** TASK DETAILS **
For each line in the data below, write an exact copy.

** DATA PROVIDED **

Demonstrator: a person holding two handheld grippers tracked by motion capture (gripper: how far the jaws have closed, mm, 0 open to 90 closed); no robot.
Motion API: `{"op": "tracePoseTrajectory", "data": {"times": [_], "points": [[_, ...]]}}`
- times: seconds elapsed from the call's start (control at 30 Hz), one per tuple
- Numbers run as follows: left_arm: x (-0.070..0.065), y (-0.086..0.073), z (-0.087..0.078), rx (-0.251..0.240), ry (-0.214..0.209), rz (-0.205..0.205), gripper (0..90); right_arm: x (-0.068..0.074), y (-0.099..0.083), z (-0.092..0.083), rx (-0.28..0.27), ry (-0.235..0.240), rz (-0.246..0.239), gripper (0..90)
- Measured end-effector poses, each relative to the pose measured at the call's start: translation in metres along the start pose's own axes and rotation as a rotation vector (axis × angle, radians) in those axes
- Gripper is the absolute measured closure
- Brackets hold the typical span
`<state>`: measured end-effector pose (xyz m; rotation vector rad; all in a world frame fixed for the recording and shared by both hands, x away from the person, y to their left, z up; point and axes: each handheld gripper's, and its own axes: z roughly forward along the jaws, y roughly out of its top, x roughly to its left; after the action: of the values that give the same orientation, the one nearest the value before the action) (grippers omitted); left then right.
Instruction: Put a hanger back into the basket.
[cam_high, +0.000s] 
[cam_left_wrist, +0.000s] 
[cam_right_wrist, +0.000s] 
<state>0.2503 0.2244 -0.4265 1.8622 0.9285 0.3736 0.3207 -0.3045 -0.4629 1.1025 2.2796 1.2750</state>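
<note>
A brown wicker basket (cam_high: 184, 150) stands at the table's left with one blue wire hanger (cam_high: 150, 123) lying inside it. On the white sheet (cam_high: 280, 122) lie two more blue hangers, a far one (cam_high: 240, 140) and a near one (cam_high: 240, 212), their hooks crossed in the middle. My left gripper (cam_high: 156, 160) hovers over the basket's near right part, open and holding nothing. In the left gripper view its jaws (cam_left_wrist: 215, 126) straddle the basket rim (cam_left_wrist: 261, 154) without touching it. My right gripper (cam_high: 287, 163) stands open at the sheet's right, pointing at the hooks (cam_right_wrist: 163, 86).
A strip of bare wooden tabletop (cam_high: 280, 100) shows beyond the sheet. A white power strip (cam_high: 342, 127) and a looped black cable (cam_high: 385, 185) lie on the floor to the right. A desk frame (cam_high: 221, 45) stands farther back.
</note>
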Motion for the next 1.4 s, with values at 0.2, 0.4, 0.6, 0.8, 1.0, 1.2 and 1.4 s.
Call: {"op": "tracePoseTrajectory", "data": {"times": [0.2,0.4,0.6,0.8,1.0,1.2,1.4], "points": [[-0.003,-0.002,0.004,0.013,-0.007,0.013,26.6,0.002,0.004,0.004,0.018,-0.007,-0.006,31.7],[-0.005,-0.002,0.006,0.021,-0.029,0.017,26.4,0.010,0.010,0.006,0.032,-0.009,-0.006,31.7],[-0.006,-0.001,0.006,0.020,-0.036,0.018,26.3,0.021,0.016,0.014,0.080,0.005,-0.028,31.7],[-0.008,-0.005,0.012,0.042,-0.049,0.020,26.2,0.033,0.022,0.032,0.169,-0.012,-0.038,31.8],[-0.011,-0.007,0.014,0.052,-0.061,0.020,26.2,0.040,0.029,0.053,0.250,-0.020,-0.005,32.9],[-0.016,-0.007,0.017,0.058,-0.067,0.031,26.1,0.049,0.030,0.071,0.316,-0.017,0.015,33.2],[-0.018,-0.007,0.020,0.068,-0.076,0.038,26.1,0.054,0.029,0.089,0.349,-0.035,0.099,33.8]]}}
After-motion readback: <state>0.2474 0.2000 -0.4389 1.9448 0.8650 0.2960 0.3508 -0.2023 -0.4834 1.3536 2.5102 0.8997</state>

** RESULT FOR THIS TASK **
Demonstrator: a person holding two handheld grippers tracked by motion capture (gripper: how far the jaws have closed, mm, 0 open to 90 closed); no robot.
Motion API: `{"op": "tracePoseTrajectory", "data": {"times": [_], "points": [[_, ...]]}}`
- times: seconds elapsed from the call's start (control at 30 Hz), one per tuple
- Numbers run as follows: left_arm: x (-0.070..0.065), y (-0.086..0.073), z (-0.087..0.078), rx (-0.251..0.240), ry (-0.214..0.209), rz (-0.205..0.205), gripper (0..90); right_arm: x (-0.068..0.074), y (-0.099..0.083), z (-0.092..0.083), rx (-0.28..0.27), ry (-0.235..0.240), rz (-0.246..0.239), gripper (0..90)
- Measured end-effector poses, each relative to the pose measured at the call's start: translation in metres along the start pose's own axes and rotation as a rotation vector (axis × angle, radians) in those axes
- Gripper is the absolute measured closure
- Brackets hold the typical span
`<state>`: measured end-effector pose (xyz m; rotation vector rad; all in a world frame fixed for the recording and shared by both hands, x away from the person, y to their left, z up; point and axes: each handheld gripper's, and its own axes: z roughly forward along the jaws, y roughly out of its top, x roughly to its left; after the action: of the values that give the same orientation, the one nearest the value before the action) (grippers omitted); left then right.
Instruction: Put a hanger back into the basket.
[cam_high, +0.000s] 
[cam_left_wrist, +0.000s] 
[cam_right_wrist, +0.000s] 
<state>0.2503 0.2244 -0.4265 1.8622 0.9285 0.3736 0.3207 -0.3045 -0.4629 1.1025 2.2796 1.2750</state>
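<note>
A brown wicker basket (cam_high: 184, 150) stands at the table's left with one blue wire hanger (cam_high: 150, 123) lying inside it. On the white sheet (cam_high: 280, 122) lie two more blue hangers, a far one (cam_high: 240, 140) and a near one (cam_high: 240, 212), their hooks crossed in the middle. My left gripper (cam_high: 156, 160) hovers over the basket's near right part, open and holding nothing. In the left gripper view its jaws (cam_left_wrist: 215, 126) straddle the basket rim (cam_left_wrist: 261, 154) without touching it. My right gripper (cam_high: 287, 163) stands open at the sheet's right, pointing at the hooks (cam_right_wrist: 163, 86).
A strip of bare wooden tabletop (cam_high: 280, 100) shows beyond the sheet. A white power strip (cam_high: 342, 127) and a looped black cable (cam_high: 385, 185) lie on the floor to the right. A desk frame (cam_high: 221, 45) stands farther back.
</note>
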Motion for the next 1.4 s, with values at 0.2, 0.4, 0.6, 0.8, 1.0, 1.2 and 1.4 s.
Call: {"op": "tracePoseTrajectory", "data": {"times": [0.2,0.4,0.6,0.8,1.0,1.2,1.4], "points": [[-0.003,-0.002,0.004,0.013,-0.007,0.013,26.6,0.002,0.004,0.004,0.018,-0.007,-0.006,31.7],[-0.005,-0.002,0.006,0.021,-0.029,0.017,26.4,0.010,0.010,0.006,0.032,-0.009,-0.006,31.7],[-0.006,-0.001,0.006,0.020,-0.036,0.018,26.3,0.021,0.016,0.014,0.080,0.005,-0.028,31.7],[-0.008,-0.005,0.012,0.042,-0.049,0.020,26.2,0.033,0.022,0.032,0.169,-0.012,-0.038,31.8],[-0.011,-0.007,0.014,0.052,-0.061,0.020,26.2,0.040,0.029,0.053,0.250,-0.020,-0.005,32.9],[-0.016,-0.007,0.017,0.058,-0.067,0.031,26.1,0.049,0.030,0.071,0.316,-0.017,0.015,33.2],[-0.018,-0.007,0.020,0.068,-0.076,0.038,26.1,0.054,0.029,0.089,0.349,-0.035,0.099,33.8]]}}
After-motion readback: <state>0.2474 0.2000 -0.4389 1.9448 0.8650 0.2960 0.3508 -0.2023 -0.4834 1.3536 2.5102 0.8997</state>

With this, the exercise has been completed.